-- DATA PROVIDED follows --

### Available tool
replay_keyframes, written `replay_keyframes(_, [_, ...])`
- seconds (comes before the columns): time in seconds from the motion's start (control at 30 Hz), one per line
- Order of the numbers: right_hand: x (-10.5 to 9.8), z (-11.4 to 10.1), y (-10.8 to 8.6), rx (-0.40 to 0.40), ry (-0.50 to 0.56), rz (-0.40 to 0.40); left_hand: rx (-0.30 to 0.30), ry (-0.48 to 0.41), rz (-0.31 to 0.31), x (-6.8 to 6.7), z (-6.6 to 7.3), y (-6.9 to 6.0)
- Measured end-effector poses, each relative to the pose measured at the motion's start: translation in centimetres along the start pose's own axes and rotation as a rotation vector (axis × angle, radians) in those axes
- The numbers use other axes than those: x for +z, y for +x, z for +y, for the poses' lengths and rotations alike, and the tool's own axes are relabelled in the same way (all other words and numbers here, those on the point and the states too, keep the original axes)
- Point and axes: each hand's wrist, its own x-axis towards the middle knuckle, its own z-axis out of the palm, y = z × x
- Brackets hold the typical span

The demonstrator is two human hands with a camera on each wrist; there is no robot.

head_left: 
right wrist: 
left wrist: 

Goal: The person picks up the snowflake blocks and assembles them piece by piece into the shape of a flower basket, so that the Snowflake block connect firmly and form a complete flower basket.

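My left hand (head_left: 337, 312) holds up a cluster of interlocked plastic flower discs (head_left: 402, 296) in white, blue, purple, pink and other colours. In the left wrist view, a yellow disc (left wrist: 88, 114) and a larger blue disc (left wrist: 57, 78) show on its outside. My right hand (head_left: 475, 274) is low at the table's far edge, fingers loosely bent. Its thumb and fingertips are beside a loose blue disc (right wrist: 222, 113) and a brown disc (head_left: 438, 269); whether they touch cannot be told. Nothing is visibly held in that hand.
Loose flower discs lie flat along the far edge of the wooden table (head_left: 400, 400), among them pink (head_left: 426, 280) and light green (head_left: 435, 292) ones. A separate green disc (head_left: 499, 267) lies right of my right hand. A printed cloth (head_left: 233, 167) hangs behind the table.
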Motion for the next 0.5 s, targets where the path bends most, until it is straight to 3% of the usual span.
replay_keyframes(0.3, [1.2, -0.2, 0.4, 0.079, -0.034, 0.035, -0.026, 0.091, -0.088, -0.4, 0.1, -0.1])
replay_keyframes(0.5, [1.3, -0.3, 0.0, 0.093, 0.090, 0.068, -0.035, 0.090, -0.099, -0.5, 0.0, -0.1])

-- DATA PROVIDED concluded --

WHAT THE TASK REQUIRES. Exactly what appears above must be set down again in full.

RESULT OF THIS TASK.
### Available tool
replay_keyframes, written `replay_keyframes(_, [_, ...])`
- seconds (comes before the columns): time in seconds from the motion's start (control at 30 Hz), one per line
- Order of the numbers: right_hand: x (-10.5 to 9.8), z (-11.4 to 10.1), y (-10.8 to 8.6), rx (-0.40 to 0.40), ry (-0.50 to 0.56), rz (-0.40 to 0.40); left_hand: rx (-0.30 to 0.30), ry (-0.48 to 0.41), rz (-0.31 to 0.31), x (-6.8 to 6.7), z (-6.6 to 7.3), y (-6.9 to 6.0)
- Measured end-effector poses, each relative to the pose measured at the motion's start: translation in centimetres along the start pose's own axes and rotation as a rotation vector (axis × angle, radians) in those axes
- The numbers use other axes than those: x for +z, y for +x, z for +y, for the poses' lengths and rotations alike, and the tool's own axes are relabelled in the same way (all other words and numbers here, those on the point and the states too, keep the original axes)
- Point and axes: each hand's wrist, its own x-axis towards the middle knuckle, its own z-axis out of the palm, y = z × x
- Brackets hold the typical span

The demonstrator is two human hands with a camera on each wrist; there is no robot.

head_left: 
right wrist: 
left wrist: 

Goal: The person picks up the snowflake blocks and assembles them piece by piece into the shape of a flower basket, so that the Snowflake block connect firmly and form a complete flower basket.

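My left hand (head_left: 337, 312) holds up a cluster of interlocked plastic flower discs (head_left: 402, 296) in white, blue, purple, pink and other colours. In the left wrist view, a yellow disc (left wrist: 88, 114) and a larger blue disc (left wrist: 57, 78) show on its outside. My right hand (head_left: 475, 274) is low at the table's far edge, fingers loosely bent. Its thumb and fingertips are beside a loose blue disc (right wrist: 222, 113) and a brown disc (head_left: 438, 269); whether they touch cannot be told. Nothing is visibly held in that hand.
Loose flower discs lie flat along the far edge of the wooden table (head_left: 400, 400), among them pink (head_left: 426, 280) and light green (head_left: 435, 292) ones. A separate green disc (head_left: 499, 267) lies right of my right hand. A printed cloth (head_left: 233, 167) hangs behind the table.
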Motion for the next 0.5 s, targets where the path bends most, until it is straight to 3% of the usual span.
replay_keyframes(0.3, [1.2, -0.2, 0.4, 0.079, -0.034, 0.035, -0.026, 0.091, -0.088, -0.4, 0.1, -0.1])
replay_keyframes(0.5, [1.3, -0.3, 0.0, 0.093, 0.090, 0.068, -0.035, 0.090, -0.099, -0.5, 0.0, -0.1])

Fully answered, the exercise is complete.